Tam bu esnada, bir an için zihnindeki kirli ses, ona sebepsizce etrafına bakınmasını buyuruyor. O ise iç sesine boyun eğip etrafını, göz ucuyla incelemeye koyuluyor.
Aslında bunu gerçekleştirecek enerjisi falan da yok, sadece uykuya dalmayı arzuluyor. Bu gibi anlarda, sanki zamanın gözleri varmış gibi hissediyor ve onun karşısında çırılçıplak soyunmaya zorlanıyormuş gibi.
Ufak çaplı gözlemine başladığı anda, değer verdiği insanların, onun için portakal soyduklarını ya da o bilinçsiz ve aptalca televizyon kanalları arasında gezinmeye yeltendiğinde, itiraz etmiyor olduklarını idrak ediyor. Bu ani farkındalık, basit ve yoğun duygularla yüklü olan tüm anların, aslında hayatı örmeye anbean devam ediyor olduğunu fark etmesine ya da anımsamasına aracı oluyor. Bir an ciddiyetini geri kazanıyor ve durup düşünüyor: "belki de haz, bu gibi arı, belli belirsiz ve basit tecrübe ya da anlarda gizlidir."
Bu fikrin hacmi onu, fiziksel kütlesi de dahil olmak üzere, tüy kadar hafif kılıyor. Kanepede yatmıyor artık, tavana doğru yatar pozisyonda yükseliyor. Hayat şimdi güzeldir ve yaşamaya değerdir artık.
Tam bu esnada, göğüs kafesinin derinliklerinde, zihnindeki kirli sesin köleleri, ellerindeki zararsız ve rengarenk mumları, birer birer ateşlemeye başlıyor. Mumların sıcaklığı, yavaş yavaş tüm vücudunu fethetmeye yelteniyor. Ve nitekim iç dünyası, bu mumların ışıltısı ile dolup taşıyor. İçindeki her şey, sıcak ve parlak şimdi.
Sonra, kendini o ana dek gerçekleştirdiği hiçbir eylemden sorumlu tutmayası geliyor; sanki daha önce hiç yaşamamış ya da hayatının başlangıç noktası, tam içinde bulunduğu anmış gibi. Prangaları yokmuş gibi ve insan değil ama doğayla uyumlu bir organizma gibi hissetmeye başlıyor. Sanki doğanın kapsadığı her bir elementin ritmine uyumlu hareket edebiliyor artık.
Hayat ile arasındaki ilişkiye dair saptadığı tüm pürüzler, bir an için realitedeki statülerini kaybediyor. Kendi varlığına ve onun somut oluşuna ait bir gülücük, bütün suratına yayılıyor.

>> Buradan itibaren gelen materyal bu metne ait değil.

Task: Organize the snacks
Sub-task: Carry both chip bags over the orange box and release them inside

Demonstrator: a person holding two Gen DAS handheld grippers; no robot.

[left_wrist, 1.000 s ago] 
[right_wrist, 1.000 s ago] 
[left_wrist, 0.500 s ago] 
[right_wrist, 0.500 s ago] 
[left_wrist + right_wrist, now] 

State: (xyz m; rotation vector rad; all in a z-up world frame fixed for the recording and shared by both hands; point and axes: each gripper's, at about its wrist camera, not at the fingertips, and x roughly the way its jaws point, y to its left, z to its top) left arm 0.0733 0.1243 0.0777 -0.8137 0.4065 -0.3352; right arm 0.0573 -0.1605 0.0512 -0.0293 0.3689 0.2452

O an zihninde akıp giden düşüncelerin toplamı, onu huzurlu olmaya itiyor; çünkü hepsi tam da arzuladığı forma kavuşuyor: saf ve pürüzsüz mutluluk.
Gelgelelim ki bu sihirli durum birkaç saniyeliktir, her şey gibi ölümlüdür. Bir anda, bir şeyler ters gitmeye başlıyor. Afallıyor, sebebini bilmediği ve bulamadığı bir endişe, onun dizginlerini ele alıyor şimdi.
İçinde bulunduğu büyülü an, hızla parmaklarının arasından kayıp gitmeye yelteniyor. Yaşadıklarının sebebini anlamakta zorluk çekiyor ve tüm bunları neden yaşıyor olduğunu düşünmeye başlıyor. Sahip olduğu huzuru kaybetme taraftarı olmasa da kişisel terazisinde ikamet eden şeyler, otomatik olarak ağır basmaya meyilleniyor.
Ve sonra turuncuya yakın pembe renk -tıpkı bir şeftali gibi- yavaş yavaş gözlerinin önünde kararmaya başlıyor -çürüyen bir şeftali gibi- ve her şey, süregelen griliğini giyiniyor yine."